Menyikapi Masalah Anak


Siang ini saya dan istri menjemput anak-anak di sekolah. Ketika semua anak-anak yang saya jemput sudah masuk ke dalam mobil dan istri saya kembali, ternyata Mbak Azka masih belum nampak. Saya lalu bertanya kenapa Mbak Azka-nya nggak ada? Istri saya lalu menjawab, “Dia nggak mau pulang”.

“Nggak mau pulang gimana maksudnya?” tanya saya heran.

Saya lalu kembali menyuruh istri masuk ke dalam sekolah dan menjemput Mbak Azka agar segera naik mobil. Dua menit berselang istri saya nampak sedang berjalan keluar dari dalam gerbang sekolah. Sendirian. Tidak ada Mbak Azka di sampingnya.

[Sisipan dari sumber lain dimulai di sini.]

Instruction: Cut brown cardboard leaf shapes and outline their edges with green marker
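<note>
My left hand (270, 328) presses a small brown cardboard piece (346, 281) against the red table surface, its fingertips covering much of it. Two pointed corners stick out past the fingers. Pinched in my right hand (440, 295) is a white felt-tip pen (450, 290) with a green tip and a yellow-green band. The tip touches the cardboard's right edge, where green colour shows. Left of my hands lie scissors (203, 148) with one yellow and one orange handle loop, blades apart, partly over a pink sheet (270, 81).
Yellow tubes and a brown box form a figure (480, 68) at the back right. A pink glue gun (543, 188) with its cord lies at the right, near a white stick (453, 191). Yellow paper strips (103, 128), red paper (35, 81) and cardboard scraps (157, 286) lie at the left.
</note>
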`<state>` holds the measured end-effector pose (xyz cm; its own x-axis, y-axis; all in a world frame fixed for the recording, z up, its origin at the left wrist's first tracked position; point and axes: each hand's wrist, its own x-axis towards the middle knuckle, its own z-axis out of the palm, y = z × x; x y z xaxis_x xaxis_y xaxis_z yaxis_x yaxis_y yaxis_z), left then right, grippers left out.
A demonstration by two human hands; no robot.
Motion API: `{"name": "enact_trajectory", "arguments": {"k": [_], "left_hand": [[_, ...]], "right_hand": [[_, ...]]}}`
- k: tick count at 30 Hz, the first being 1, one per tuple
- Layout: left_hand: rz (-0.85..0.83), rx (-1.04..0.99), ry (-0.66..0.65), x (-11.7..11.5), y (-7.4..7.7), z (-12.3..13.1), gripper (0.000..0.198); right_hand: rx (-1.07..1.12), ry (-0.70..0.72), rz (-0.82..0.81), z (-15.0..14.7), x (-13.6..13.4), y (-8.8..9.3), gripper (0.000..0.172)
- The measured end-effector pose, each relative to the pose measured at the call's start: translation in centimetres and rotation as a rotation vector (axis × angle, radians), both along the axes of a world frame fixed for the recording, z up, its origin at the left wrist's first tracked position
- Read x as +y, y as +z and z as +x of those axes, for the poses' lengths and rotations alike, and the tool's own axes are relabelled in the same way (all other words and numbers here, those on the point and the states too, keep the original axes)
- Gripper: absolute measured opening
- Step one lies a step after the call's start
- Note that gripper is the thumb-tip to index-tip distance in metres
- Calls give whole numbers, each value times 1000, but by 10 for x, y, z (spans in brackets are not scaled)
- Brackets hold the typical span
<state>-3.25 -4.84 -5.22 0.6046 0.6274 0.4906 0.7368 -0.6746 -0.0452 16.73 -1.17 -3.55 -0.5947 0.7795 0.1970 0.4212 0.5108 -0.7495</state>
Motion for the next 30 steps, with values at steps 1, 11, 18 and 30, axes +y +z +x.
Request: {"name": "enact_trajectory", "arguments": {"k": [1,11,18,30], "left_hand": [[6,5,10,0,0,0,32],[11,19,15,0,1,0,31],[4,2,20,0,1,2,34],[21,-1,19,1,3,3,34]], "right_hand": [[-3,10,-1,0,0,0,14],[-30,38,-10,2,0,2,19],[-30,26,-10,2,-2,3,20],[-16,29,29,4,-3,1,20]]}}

“Dia nangis, bi. Nggak mau pulang, katanya.”

“Loh? Kenapa?”

“Dia mau ikut menari tapi tidak diajak sama ibu gurunya.”

Setengah kesal dan tidak percaya, saya lalu keluar dari dalam mobil dan berjalan ke dalam sekolah. Dari depan pintu kelas, saya melihat beberapa siswi, teman sekolahnya Mbak Azka, sedang berlatih menari. Saya mendapati putri sulung saya sedang duduk di ujung kursi kayu bersama teman-temannya yang sedang melihat latihan menari itu; menangis dan menggigiti jarinya. Ia lalu melihat saya dan menatap dengan matanya yang sendu.

“Mbak Azka kenapa? Ayo pulang, nak”, ajak saya.

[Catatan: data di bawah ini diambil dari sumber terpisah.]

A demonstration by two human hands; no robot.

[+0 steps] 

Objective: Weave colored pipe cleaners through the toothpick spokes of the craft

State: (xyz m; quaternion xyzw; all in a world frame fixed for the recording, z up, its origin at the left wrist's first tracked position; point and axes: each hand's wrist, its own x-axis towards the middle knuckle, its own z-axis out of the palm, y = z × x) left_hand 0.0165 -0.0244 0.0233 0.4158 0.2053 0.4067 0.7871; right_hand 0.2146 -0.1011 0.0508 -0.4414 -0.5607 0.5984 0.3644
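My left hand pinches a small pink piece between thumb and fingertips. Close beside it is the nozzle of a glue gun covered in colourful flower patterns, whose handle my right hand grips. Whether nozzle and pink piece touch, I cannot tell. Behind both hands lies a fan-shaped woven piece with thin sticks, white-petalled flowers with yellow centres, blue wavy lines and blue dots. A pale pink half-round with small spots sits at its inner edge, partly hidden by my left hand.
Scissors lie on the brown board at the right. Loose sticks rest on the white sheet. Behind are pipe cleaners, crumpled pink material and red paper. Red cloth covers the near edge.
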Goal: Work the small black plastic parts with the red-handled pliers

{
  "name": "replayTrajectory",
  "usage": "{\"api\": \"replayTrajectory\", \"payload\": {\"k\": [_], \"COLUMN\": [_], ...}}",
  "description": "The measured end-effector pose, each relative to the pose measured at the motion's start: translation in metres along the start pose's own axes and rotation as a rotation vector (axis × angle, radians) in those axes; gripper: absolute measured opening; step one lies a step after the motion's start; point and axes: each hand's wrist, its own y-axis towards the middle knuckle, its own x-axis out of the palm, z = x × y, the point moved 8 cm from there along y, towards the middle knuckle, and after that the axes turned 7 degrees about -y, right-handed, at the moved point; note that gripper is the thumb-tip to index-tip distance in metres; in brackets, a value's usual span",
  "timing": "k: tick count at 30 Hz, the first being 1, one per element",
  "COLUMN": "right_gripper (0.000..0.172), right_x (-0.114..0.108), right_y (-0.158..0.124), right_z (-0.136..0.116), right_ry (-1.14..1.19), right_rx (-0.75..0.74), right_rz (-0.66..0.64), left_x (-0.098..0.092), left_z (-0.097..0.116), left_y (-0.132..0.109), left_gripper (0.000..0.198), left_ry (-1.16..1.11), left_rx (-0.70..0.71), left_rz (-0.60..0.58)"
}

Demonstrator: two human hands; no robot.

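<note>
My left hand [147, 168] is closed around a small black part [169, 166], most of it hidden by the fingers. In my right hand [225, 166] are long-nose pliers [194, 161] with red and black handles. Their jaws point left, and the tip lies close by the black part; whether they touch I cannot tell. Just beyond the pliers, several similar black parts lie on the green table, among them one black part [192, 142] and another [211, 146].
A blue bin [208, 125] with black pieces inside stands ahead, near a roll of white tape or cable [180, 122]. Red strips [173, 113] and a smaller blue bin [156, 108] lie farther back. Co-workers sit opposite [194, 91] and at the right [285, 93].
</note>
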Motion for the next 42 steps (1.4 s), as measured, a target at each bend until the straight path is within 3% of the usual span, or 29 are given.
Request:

Ia tetap menangis. Matanya mengarah kepada teman-temannya yang sedang latihan menari lengkap dengan aksesorisnya. Saya langsung bisa menangkap maksud tangisan putri saya itu dan dengan pandangan mata saya lalu mengajaknya keluar kelas. Ia menurut dan ke luar dari kelas untuk mencari sepatunya. Saat berjalan menuju mobil, saya menggandeng tangannya dan membujuknya untuk diam. “Malu menangis di depan teman-temanmu, nak”, bujuk saya. Ia tetap menangis. Saya lalu bertanya lagi.

“Mbak Azka kenapa menangis?”

“Mbak Azka mau ikutan menari.”

“Oh, gitu. Tapi berhenti dulu nangisnya ya, malu kalo diliat teman-temannya Mbak Azka.”

Ia bergeming.

Saat masuk ke dalam mobil, Mbak Azka lalu duduk di baris ke dua bersama Fidel dan teman-temannya yang lain. Suara isak tangisnya masih terdengar dari balik kemudi. Saya lalu bertanya kepada istri tentang gerangan apa yang terjadi pada putri sulungnya itu.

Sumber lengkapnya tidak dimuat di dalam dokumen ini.